Write the lines out again, from the top of the material to the line containing "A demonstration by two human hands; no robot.", pictures excluded.
[Start of Attachment]
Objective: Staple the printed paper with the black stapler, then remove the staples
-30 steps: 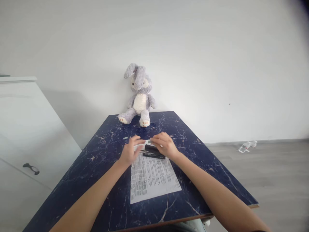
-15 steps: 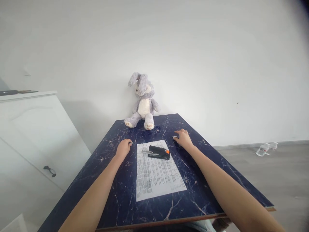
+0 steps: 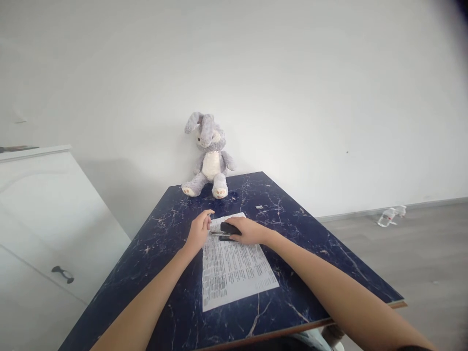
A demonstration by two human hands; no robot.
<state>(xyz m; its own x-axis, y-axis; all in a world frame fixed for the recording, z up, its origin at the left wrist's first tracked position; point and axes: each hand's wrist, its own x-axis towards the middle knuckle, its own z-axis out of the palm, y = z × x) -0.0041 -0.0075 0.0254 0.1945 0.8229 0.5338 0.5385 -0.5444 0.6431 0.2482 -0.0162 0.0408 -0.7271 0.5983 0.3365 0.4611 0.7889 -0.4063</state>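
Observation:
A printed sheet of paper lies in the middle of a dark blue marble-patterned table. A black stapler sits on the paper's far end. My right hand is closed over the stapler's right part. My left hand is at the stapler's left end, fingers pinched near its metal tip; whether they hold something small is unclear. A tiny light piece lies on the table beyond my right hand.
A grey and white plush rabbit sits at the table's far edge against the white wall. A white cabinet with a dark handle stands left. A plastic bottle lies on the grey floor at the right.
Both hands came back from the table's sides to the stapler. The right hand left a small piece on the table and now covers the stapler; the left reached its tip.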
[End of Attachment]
▸ **Answer below**:
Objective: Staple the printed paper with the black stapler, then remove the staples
-30 steps: 
-15 steps: 
+0 steps: 
A demonstration by two human hands; no robot.

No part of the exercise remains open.